## WORK TO COMPLETE
Pull out every line below holding the word "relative".

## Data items
○ ○ ○ ○ ○

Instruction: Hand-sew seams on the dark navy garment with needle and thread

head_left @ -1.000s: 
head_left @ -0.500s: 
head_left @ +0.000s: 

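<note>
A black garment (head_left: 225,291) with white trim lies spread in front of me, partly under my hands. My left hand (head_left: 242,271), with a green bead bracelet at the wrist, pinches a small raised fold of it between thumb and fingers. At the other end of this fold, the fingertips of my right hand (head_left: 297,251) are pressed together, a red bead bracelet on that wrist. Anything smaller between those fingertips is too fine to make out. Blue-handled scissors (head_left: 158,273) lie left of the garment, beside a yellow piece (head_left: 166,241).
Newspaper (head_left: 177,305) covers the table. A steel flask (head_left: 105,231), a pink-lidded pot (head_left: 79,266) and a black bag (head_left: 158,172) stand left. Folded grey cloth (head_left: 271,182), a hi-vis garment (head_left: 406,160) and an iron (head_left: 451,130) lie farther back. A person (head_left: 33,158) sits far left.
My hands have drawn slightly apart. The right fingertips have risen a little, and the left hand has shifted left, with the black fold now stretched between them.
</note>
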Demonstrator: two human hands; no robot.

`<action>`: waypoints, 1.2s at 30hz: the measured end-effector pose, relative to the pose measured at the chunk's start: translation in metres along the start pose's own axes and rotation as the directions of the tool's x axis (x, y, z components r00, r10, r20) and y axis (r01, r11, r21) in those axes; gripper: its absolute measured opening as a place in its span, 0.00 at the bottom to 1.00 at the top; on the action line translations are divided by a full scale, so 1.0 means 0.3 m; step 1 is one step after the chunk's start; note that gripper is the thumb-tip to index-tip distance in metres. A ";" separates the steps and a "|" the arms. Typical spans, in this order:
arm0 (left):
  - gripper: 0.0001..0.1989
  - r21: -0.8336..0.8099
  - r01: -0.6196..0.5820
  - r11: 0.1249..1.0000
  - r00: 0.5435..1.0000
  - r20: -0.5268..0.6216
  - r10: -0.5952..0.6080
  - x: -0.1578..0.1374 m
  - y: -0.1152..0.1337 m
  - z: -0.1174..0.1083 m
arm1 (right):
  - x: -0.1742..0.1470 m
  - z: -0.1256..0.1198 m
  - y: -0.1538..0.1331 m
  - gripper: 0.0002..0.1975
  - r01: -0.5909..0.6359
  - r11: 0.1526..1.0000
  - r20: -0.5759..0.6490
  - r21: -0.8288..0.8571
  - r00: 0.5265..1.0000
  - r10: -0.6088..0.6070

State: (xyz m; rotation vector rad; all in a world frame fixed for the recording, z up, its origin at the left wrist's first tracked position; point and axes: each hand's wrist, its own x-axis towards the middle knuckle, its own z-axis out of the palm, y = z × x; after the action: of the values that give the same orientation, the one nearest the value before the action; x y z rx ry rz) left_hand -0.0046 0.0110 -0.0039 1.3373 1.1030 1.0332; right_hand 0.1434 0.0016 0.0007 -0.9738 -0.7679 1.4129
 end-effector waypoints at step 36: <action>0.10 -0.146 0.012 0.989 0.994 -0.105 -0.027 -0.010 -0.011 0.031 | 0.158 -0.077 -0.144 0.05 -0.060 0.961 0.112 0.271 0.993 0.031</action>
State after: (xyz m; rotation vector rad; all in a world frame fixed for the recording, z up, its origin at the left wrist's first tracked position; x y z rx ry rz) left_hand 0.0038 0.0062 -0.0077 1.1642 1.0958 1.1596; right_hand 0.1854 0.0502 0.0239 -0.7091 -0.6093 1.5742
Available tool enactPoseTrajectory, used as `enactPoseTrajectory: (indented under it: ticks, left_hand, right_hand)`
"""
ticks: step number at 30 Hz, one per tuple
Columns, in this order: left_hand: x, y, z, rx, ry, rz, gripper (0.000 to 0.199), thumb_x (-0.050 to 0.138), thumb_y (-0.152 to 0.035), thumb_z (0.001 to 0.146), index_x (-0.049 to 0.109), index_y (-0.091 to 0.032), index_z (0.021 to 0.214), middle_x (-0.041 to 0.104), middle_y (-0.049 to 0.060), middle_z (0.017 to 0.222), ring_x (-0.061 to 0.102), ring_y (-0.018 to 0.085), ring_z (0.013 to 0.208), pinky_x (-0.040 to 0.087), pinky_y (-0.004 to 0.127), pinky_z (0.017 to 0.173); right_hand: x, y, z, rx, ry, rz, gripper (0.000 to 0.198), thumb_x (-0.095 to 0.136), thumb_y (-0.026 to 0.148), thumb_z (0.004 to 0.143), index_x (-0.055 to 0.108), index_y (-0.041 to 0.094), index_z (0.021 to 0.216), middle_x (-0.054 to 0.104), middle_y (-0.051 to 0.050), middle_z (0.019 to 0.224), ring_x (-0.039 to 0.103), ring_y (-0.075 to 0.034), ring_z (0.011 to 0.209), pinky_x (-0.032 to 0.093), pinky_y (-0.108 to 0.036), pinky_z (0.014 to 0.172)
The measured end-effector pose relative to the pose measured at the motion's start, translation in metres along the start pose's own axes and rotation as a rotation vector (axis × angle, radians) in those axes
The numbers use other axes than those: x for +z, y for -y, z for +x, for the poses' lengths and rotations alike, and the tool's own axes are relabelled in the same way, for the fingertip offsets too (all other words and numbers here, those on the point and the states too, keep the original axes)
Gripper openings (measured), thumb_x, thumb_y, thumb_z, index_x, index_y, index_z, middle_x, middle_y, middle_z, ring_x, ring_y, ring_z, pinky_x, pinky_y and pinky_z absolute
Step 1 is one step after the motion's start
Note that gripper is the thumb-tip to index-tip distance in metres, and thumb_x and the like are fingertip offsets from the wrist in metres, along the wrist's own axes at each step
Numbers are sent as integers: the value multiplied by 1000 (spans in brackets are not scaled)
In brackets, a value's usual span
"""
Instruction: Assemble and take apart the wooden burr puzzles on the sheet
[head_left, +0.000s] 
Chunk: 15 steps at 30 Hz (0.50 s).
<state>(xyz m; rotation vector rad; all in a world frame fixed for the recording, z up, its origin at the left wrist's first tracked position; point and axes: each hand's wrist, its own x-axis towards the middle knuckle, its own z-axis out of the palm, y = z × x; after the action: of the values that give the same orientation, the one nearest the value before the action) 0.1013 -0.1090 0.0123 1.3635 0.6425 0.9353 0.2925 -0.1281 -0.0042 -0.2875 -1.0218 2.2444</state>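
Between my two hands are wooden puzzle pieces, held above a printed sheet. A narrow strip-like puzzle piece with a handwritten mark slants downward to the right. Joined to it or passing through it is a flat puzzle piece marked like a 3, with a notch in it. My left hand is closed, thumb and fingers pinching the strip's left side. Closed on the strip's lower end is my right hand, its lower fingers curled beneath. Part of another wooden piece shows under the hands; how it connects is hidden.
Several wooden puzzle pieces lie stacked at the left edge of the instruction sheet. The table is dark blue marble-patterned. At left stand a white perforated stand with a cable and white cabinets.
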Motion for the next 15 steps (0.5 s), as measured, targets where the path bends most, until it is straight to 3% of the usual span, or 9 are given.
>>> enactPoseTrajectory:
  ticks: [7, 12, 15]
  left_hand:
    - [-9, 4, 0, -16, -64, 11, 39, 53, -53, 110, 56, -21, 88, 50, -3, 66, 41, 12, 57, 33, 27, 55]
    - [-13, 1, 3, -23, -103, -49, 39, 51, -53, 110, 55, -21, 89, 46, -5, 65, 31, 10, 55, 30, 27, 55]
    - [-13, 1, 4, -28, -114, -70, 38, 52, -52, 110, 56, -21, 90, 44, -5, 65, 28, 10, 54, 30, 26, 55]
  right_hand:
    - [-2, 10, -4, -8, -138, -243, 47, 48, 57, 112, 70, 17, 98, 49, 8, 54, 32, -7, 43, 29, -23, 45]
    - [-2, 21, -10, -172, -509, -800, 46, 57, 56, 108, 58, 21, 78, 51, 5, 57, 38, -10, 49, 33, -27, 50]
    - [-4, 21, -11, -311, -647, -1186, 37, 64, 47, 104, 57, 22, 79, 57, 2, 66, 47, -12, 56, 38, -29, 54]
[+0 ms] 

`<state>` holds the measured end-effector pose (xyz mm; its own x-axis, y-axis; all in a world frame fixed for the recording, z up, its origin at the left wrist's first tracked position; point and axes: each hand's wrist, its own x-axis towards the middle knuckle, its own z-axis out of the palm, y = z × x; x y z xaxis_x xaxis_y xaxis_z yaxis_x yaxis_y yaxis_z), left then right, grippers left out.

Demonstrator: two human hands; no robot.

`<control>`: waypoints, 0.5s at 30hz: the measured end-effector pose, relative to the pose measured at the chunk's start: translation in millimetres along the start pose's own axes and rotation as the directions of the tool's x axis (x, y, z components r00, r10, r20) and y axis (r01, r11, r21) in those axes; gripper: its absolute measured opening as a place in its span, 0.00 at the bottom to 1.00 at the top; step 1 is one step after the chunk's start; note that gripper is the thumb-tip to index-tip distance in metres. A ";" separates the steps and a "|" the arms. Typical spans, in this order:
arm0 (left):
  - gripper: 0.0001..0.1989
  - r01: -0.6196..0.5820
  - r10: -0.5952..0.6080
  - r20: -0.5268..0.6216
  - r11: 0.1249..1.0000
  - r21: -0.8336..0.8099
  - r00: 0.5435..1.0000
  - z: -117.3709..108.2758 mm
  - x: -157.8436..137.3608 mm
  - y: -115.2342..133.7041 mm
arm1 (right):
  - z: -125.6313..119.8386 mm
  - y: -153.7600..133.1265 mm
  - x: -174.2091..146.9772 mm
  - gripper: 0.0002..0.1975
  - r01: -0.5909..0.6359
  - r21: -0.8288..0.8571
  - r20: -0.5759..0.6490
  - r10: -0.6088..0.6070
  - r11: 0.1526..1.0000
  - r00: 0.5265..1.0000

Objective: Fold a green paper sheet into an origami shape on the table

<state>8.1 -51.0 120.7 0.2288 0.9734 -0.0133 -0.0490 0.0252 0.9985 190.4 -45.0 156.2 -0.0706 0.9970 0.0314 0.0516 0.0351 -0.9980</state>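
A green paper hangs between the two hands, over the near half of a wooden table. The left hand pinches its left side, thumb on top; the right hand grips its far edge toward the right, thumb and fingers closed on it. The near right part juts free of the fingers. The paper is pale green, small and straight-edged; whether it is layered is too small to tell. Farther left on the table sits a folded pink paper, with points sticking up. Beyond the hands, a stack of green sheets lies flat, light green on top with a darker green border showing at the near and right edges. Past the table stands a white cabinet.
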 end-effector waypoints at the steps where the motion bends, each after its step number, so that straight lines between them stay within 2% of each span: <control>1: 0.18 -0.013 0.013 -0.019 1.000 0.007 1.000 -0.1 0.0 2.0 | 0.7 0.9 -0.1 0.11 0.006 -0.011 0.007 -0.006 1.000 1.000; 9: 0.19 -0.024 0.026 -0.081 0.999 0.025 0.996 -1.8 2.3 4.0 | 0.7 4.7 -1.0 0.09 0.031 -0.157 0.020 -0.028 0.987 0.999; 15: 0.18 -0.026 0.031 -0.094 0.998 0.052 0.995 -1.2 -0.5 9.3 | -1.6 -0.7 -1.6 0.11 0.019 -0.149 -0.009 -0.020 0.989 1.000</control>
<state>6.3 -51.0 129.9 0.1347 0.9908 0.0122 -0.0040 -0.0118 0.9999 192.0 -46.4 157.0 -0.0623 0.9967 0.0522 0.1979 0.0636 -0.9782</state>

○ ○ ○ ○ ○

## ANSWER TO THIS TASK
`<action>`: waypoints, 1.2s at 30hz: the measured end-effector pose, relative to the pose measured at the chunk's start: translation in metres along the start pose's own axes and rotation as the directions of the tool's x axis (x, y, z components r00, r10, r20) and y axis (r01, r11, r21) in those axes; gripper: its absolute measured opening as a place in its span, 0.00 at the bottom to 1.00 at the top; on the action line translations are divided by a full scale, so 1.0 means 0.3 m; step 1 is one step after the chunk's start; note that gripper is the thumb-tip to index-tip distance in metres. A ";" separates the steps and a "|" the arms. Typical spans, in this order:
The measured end-effector pose relative to the pose measured at the motion's start, translation in metres along the start pose's own axes and rotation as a rotation vector (axis × angle, radians) in those axes
`<control>`: waypoints, 0.5s at 30hz: the measured end-effector pose, relative to the pose measured at the chunk's start: translation in millimetres along the start pose's own axes and rotation as the directions of the tool's x axis (x, y, z components r00, r10, r20) and y axis (r01, r11, r21) in those axes; gripper: its absolute measured opening as a place in its span, 0.00 at the bottom to 1.00 at the top; step 1 is one step after the chunk's start; note that gripper is the thumb-tip to index-tip distance in metres. A ";" separates the steps and a "|" the arms. Typical spans, in this order:

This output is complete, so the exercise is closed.